L’eau est également utilisée pour diluer la gelée royale destinée aux très jeunes larves, ainsi que pour liquéfier le miel cristallisé, notamment en hiver. Elle apporte enfin des sels minéraux et des oligo-éléments essentiels au métabolisme.

Attention : sans une quantité d’eau suffisante, les larves risquent de se dessécher ou d’être mal nourries. Lorsque les abeilles consomment un miel très épais ou cristallisé, elles y ajoutent de l’eau afin de le liquéfier et de le rendre assimilable, un processus essentiel pour l’alimentation de la colonie durant l’hiver.

Les abeilles privilégient souvent des sources d’eau légèrement impures (flaques, terre humide, eau salée), plus riches en minéraux.
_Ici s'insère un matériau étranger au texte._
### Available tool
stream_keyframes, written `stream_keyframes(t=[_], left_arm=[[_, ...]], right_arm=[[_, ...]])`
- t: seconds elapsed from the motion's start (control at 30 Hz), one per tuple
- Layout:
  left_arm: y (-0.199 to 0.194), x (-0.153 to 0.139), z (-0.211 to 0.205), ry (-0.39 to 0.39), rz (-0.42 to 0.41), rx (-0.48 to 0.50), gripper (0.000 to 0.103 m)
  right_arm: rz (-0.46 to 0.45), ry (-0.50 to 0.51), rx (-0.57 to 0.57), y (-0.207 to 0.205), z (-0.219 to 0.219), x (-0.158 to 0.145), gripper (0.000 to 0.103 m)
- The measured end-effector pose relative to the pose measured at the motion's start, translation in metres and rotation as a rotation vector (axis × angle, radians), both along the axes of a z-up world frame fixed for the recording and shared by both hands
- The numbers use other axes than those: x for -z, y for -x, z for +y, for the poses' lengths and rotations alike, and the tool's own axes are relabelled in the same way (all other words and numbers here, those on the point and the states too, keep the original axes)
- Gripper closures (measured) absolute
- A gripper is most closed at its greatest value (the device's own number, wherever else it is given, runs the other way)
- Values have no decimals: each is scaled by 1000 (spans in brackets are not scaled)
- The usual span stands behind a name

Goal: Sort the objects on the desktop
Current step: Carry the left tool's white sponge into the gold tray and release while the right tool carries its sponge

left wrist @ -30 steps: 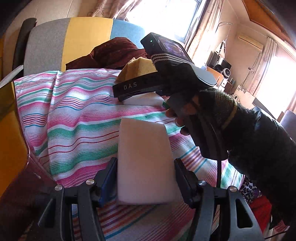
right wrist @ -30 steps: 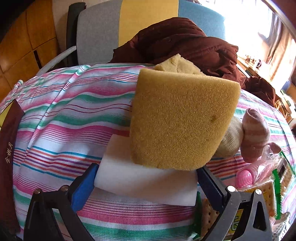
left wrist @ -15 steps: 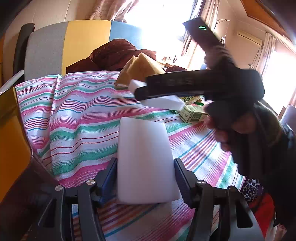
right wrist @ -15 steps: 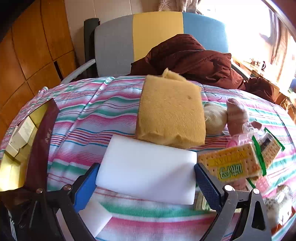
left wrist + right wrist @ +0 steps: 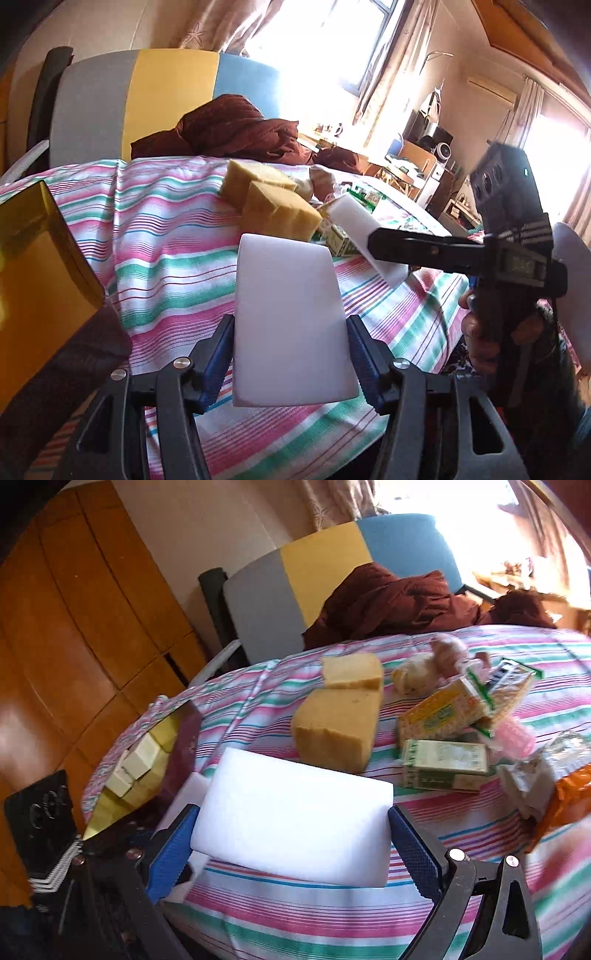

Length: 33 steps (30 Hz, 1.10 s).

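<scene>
Left gripper (image 5: 291, 354): my fingers are clenched on a white sponge (image 5: 291, 328), held upright clear of the striped cloth (image 5: 166, 258) that covers the surface.

Right gripper (image 5: 291, 849): I hold a second white block (image 5: 295, 816) the same way, gripped across its long sides and lifted above the cloth. In the left view this gripper stands to the right, near mine, with its block angled downward.

Box (image 5: 144, 771): a gold-lined box with a dark rim lies open at the left edge of the surface. Pale blocks (image 5: 136, 764) already sit inside it, so I judge that part of the sorting is done. Both held sponges are near it but not yet in it.

Remaining items: two yellow sponges (image 5: 340, 727) rest touching each other mid-surface. Beyond them lies a loose heap: a cracker pack (image 5: 443, 712), a green carton (image 5: 443, 768), rolled socks (image 5: 428, 664), and an orange wrapper (image 5: 569, 797) at the right edge. None of these looks sorted.

Judgement: the task is early to midway. The two white sponges appear bound for the box; the yellow sponges, snacks and socks are all left to group.
</scene>
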<state>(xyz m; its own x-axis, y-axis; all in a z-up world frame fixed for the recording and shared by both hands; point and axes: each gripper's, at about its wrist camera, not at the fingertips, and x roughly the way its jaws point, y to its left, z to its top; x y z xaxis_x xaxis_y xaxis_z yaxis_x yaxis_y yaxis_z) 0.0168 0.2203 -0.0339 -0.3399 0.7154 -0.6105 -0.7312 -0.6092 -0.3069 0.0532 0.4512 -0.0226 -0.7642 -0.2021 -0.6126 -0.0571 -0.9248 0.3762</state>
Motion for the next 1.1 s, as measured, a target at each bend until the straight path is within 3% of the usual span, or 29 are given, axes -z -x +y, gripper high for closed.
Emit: stream_keyframes(t=[0.3,0.6,0.9,1.1], left_arm=[[4,-41,-42,-25,30,-105,42],[95,-60,-120,49,-23,-402,42],[191,-23,-148,77,-243,-555,42],[222,-2,-146,110,-288,-641,42]], right_arm=[[8,-79,47,-9,-12,1,2],[38,-153,-39,2,-51,-4,2],[28,-172,-103,13,-73,4,2],[17,-157,-98,17,-69,9,2]])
En résumé, l’eau est aussi indispensable que le pollen, le nectar et la propolis pour la survie de la colonie.

5) Le miellat

Le miellat est un exsudat sucré produit par certains insectes, le plus souvent des pucerons. Il sert également à fabriquer du miel, mais ce miel est différent de celui issu du nectar. Le miellat est une substance sucrée que les abeilles récoltent non pas sur les fleurs, mais sur les feuilles et les tiges. Ce n’est pas du nectar : il provient non pas directement des plantes, mais des insectes.

Le miellat est produit par des insectes piqueurs-suceurs tels que les pucerons, les cochenilles, les aleurodes ou les psylles. Ces insectes piquent les plantes pour aspirer la sève, très riche en eau mais pauvre en sucres. Pour obtenir suffisamment d’énergie, ils filtrent la sève, absorbent les nutriments nécessaires et rejettent l’excédent sous forme de gouttelettes sucrées : c’est le miellat. Les abeilles viennent alors le récolter directement sur les feuilles, les tiges, et parfois même sur le dos des pucerons.
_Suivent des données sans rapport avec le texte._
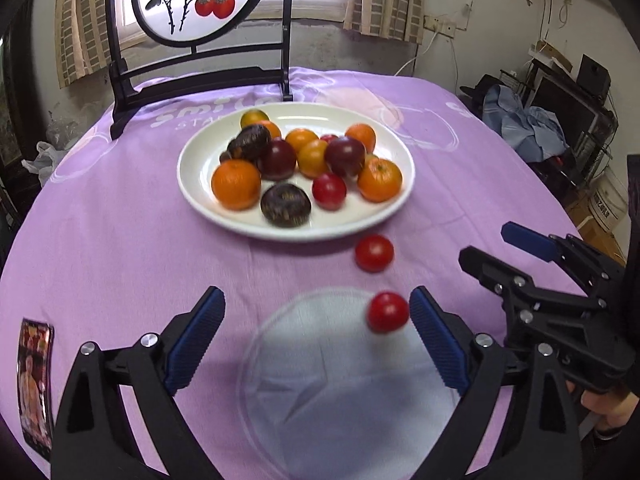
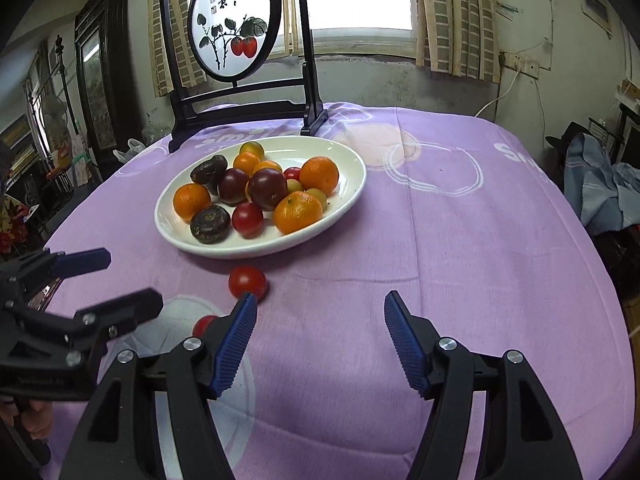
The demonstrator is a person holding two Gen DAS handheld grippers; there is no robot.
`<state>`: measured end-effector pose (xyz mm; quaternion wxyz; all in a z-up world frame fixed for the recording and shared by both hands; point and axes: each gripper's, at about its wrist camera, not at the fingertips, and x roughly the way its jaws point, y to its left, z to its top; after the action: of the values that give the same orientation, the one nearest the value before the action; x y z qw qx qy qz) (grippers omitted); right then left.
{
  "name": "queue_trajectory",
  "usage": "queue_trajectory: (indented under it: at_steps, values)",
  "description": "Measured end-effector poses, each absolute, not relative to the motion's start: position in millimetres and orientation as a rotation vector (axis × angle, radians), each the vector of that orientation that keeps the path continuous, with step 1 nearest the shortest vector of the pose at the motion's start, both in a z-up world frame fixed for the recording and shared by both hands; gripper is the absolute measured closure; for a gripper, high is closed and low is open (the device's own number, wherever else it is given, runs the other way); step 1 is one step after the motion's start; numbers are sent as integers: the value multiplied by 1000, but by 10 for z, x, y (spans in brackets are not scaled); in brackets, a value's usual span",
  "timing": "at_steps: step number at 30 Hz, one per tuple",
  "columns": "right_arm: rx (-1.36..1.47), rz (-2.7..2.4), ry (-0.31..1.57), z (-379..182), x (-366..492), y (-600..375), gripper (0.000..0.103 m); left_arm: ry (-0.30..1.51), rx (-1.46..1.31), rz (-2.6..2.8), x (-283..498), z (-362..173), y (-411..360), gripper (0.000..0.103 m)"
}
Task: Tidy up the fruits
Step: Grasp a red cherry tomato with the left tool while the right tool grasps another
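A white plate on the purple cloth holds oranges, dark plums, red and yellow tomatoes and dark brown fruits. Two red cherry tomatoes lie on the cloth in front of it. One tomato sits close to the plate's rim, just past my right gripper's left fingertip. The nearer tomato lies just inside the right fingertip of my left gripper, whose wide open jaws do not press on it. My right gripper is open over bare cloth with nothing between its fingers.
A dark wooden stand with a round painted screen stands behind the plate. A printed card lies at the table's left edge. A pale circle is printed on the cloth. A person's hand holds the right gripper.
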<state>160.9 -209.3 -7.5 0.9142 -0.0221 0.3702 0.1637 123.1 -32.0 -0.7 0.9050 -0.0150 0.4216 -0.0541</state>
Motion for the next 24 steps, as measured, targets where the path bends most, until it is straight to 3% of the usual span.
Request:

Le miellat contient des sucres différents de ceux du nectar (notamment des polysaccharides complexes), des acides aminés, des minéraux (en grande quantité) et des antioxydants. C’est un produit plus minéral et généralement plus foncé que le nectar.
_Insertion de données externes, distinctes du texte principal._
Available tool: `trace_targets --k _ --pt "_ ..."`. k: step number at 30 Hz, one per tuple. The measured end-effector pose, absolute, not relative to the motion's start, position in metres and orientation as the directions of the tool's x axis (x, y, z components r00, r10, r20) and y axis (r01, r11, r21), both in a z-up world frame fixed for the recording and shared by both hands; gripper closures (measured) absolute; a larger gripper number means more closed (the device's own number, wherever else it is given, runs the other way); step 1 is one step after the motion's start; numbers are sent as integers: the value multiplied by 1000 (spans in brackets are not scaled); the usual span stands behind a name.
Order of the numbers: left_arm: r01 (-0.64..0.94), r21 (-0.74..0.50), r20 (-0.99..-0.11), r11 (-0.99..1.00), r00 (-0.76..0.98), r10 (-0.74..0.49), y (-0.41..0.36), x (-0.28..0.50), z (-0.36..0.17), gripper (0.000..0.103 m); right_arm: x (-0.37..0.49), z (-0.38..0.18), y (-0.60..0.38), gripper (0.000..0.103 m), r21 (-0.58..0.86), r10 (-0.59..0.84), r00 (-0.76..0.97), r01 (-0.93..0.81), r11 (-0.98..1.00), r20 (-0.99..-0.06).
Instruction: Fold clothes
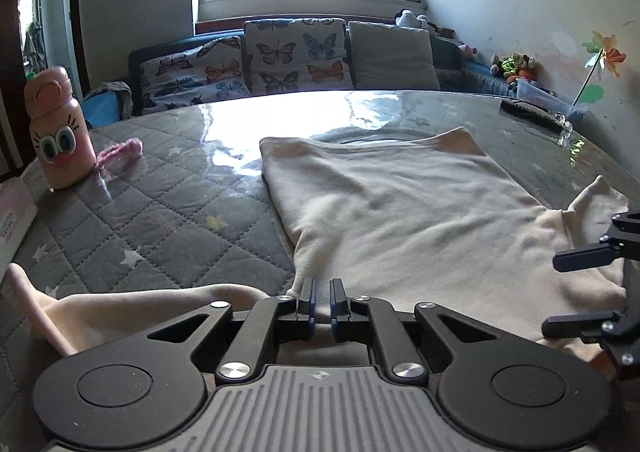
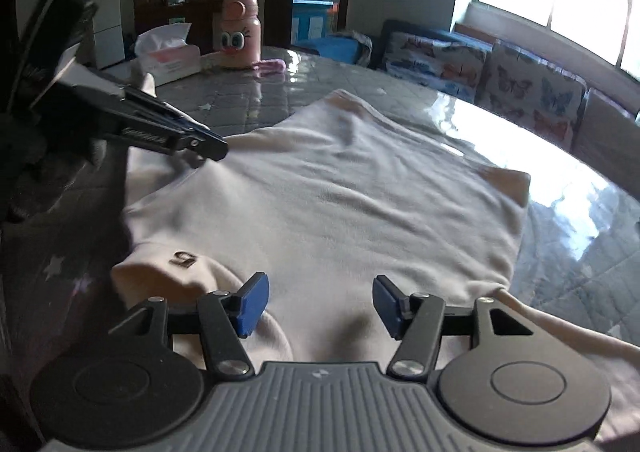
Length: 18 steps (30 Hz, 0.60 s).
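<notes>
Left gripper [image 1: 322, 302] nearly shut at the shirt [image 1: 400, 212] edge; right gripper [image 2: 320, 304] spread above it. Neck toward window; bare table [image 1: 160, 220] left.

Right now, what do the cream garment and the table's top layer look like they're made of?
Cream garment: soft, matte, fleece-like knit, judging by its fuzzy nap and rounded wrinkles.
Table cover: apparently clear glossy plastic or glass, mirroring the window glare, over a grey quilted fabric with stitched diamonds and stars.
</notes>
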<state>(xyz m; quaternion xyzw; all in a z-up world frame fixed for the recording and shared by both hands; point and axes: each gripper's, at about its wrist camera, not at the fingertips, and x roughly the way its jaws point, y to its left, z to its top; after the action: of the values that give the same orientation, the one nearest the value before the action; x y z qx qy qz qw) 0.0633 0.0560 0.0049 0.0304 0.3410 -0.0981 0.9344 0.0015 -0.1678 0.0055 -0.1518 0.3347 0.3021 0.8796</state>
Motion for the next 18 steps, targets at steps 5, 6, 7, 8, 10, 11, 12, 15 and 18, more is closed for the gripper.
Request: trace_targets --k 5,6,7,8,10,11,12,15,18 --pt "267 -4 -612 964 761 -213 31 47 16 83 -11 9 -179 44 -25 441 581 -623 782 -684" --pt "286 -4 -612 958 757 -229 25 44 16 82 -14 9 -181 44 -24 440 580 -622 783 -685" --pt "305 -1 -612 952 753 -242 18 40 16 82 -16 9 -184 44 -21 440 583 -618 786 -683" --pt "323 7 -612 946 750 -251 12 37 15 82 -18 9 -187 45 -18 441 585 -615 788 -681" --pt "358 21 -612 934 743 -271 1 29 12 80 -19 13 -196 45 8 442 597 -589 808 -670" --pt "376 33 -612 926 740 -278 -4 25 10 78 -18 13 -200 45 18 437 601 -575 818 -669" --pt "394 46 -613 918 737 -286 -10 21 7 75 -18 12 -205 45 27 431 602 -562 827 -672" --pt "439 84 -623 894 724 -297 -22 10 -1 73 -20 10 -213 45 46 433 583 -560 827 -688" --pt "464 97 -632 880 712 -306 -26 1 -7 71 -20 13 -222 45 71 443 577 -553 830 -686"
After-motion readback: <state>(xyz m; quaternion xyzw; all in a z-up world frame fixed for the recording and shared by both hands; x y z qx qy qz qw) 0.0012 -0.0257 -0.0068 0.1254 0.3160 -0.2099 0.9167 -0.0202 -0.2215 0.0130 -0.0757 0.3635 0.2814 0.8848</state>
Les abeilles transforment ce miellat en miel de miellat en y ajoutant de la salive et en le déshydratant. Comme la matière première est différente, le miel obtenu a des caractéristiques particulières. Les miels de miellat sont souvent appelés miel de forêt, miel de sapin ou miel de chêne. Certains miels sont mixtes, issus à la fois de nectar et de miellat, comme c’est souvent le cas pour le miel de châtaignier.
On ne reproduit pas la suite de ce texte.